I lived out of that car. With an hour commute each way and another hour or so if I was driving around Massachusetts doing work for the paper, I spent a hefty fraction of my day in it. It was the one place I could smoke, read, lock the door, be alone in the midst of my hectic schedule. Even my apartment is something I share with my boyfriend; my car is mine. I ate all of my meals in that car some days. I listened to my favorite songs in it. I decorated it with the insignia of my favorite teams and bands (my parents never let me put bumper stickers on the cars I borrowed from them). The back often filled up with trash and no one told me to clean it. While I was still living with them, if I needed to escape, I could always go for a drive.

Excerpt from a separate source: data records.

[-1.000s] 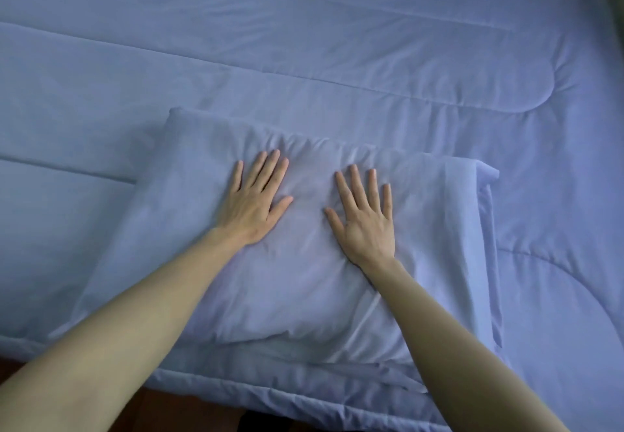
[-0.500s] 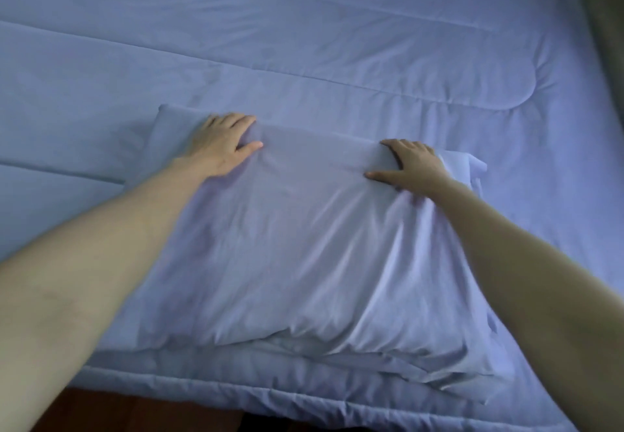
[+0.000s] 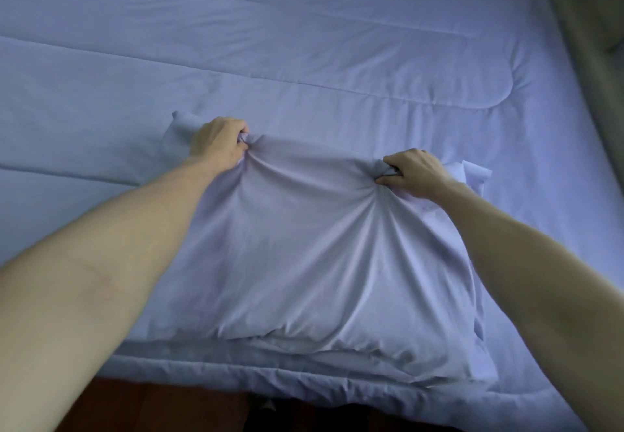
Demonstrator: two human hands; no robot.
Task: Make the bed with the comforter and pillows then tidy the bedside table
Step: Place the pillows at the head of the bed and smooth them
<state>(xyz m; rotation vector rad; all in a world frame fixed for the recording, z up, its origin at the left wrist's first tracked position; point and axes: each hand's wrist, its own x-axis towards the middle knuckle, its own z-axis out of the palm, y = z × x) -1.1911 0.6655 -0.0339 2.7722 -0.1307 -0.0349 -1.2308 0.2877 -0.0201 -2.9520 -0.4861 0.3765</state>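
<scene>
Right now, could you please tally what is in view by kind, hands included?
Pillow: 1
Comforter: 1
Hands gripping the pillow's far edge: 2, the left hand and the right hand
Total: 4

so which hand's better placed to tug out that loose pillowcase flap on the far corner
Right. The right hand grips the pillow just beside the loose flap. The left hand grips the opposite far corner, across the pillow.
</scene>
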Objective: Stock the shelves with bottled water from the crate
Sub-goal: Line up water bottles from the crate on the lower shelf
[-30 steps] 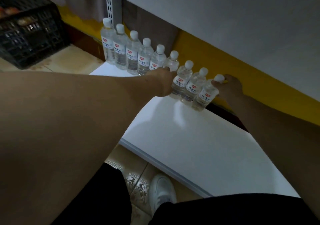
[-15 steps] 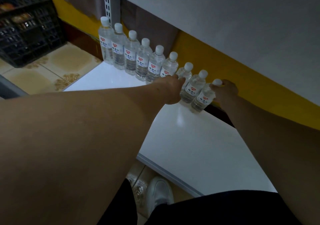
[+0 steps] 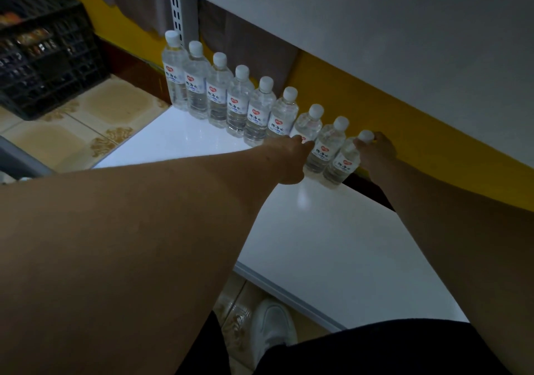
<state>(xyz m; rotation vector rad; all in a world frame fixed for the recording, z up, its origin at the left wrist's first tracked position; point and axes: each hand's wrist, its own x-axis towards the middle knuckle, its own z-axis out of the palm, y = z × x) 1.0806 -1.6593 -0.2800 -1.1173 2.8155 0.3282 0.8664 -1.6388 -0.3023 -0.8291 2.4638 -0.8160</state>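
Nine water bottles (image 3: 261,111) stand in one line along the back of the white shelf (image 3: 332,244), labels out, probably to leave the front for more rows. The right hand (image 3: 375,150) curls round the neck of the end bottle (image 3: 345,159), seemingly steadying it. The left hand (image 3: 291,159) meets the seventh bottle (image 3: 310,123); whether its fingers grip cannot be told. Far left of both, the black crate (image 3: 49,65) sits on the tiled floor (image 3: 86,120).
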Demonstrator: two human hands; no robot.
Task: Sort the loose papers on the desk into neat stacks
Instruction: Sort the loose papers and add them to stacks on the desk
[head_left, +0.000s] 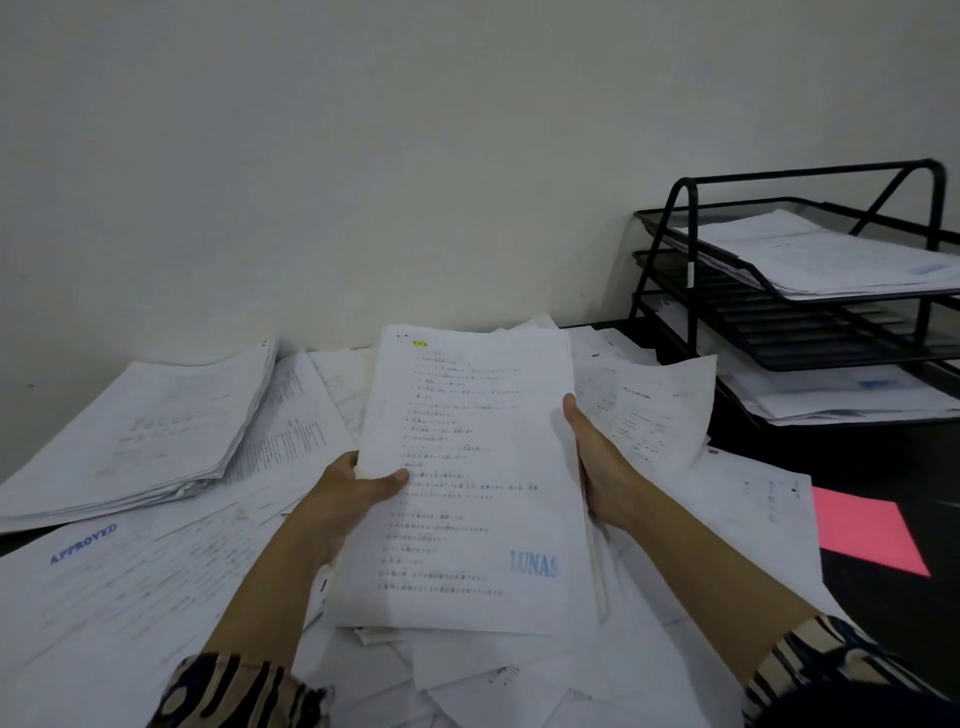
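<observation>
Gripping a sheaf of papers (467, 467) by its long edges, both hands (358, 493), top edge toward the wall (363, 156).

White papers (467, 467) with blue stamps, a pink sheet (867, 530), black tray rack (675, 249), striped sleeves (244, 691).

A plain off-white wall (363, 156) fills the upper half of the view, evenly and dimly lit, with no window showing. Below it runs a dark, nearly black worktop (878, 457), bare only at the right. At the far right, against the wall, stands a black wire-mesh letter tray rack (691, 291) with 3 tiers under an arched tubular frame.
</observation>
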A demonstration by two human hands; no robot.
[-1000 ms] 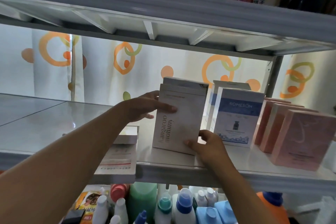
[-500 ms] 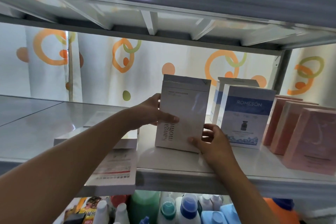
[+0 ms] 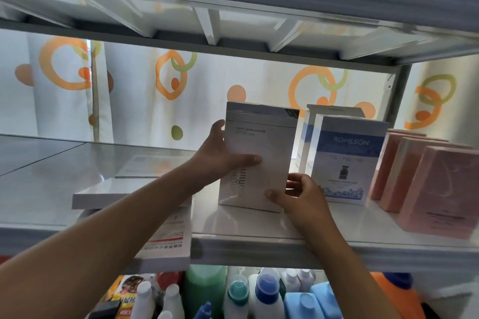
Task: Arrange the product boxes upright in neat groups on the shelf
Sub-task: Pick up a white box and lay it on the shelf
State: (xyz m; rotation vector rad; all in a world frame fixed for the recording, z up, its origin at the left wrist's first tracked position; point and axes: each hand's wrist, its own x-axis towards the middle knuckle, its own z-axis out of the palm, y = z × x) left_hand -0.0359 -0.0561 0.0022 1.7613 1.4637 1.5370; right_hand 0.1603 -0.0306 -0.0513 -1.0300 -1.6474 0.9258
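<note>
White box (image 3: 255,160) stands upright mid-shelf (image 3: 259,225), blue boxes (image 3: 344,160) at 3 o'clock. Left hand (image 3: 220,155) grasps its left edge; right hand (image 3: 298,194) pinches its lower right corner. Advise: square base flat, align faces, release gently.

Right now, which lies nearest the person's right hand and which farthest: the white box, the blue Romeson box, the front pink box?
1. White box, gripped by the right hand.
2. Blue Romeson box, just right of it.
3. Front pink box, far right.
</note>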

I knew all its little idiosyncrasies, and I miss them now that I'm driving a big Chrysler sedan I rented from Enterprise. If you turned the key in the drivers' side door lock twice, all the doors would unlock. You had to push the key in, and then forward, to turn the ignition, and then in, and backward to shut it off. Its headlights were automatic. The hood was opened with a lever under the dash; the hood latch was to the right in the center. You pulled up on it. The gas lever was the smaller one inside the trunk lever, to the left of the seat. If you wanted to put the window only partway down, after touching the drivers' side window button you had to pull it back up again a little bit, or else the automatic window would kick in and it would go all the way down. You pushed the windshield wiper lever on the right-hand side of the steering wheel down through three different stages to turn the wipers on intermittently, faster, fastest. All these things are different now, in this car I have to drive with mine sitting in a car mortuary in Woburn.
It seems silly, but I miss it already. I had entertained the thought of trading it in (it had 110,000 miles on it), but decided, nah, it had a lot of still left to go; it had never given me a problem under to hood, and had proven so reliable and fuel efficient that it'll probably take a truly terrible experience in the future to make me stop buying Toyota exclusively. Let's not forget, either, that in a moderate-speed accident with a vehicle at least twice its size, the car took the brunt of the impact and left me unscathed--it was a safe vehicle.
And besides, I decided, I wasn't ready to make car payments if I didn't have to, wasn't ready to give up my sentimental, familiar first car, wasn't ready for upheaval and disruption and change now that I'm just learning how to live on my own.
Now, here it is. Brought to you, arbitrarily, on a gloomy Monday morning by a hulking white commercial van that was just a little too impatient to take a left.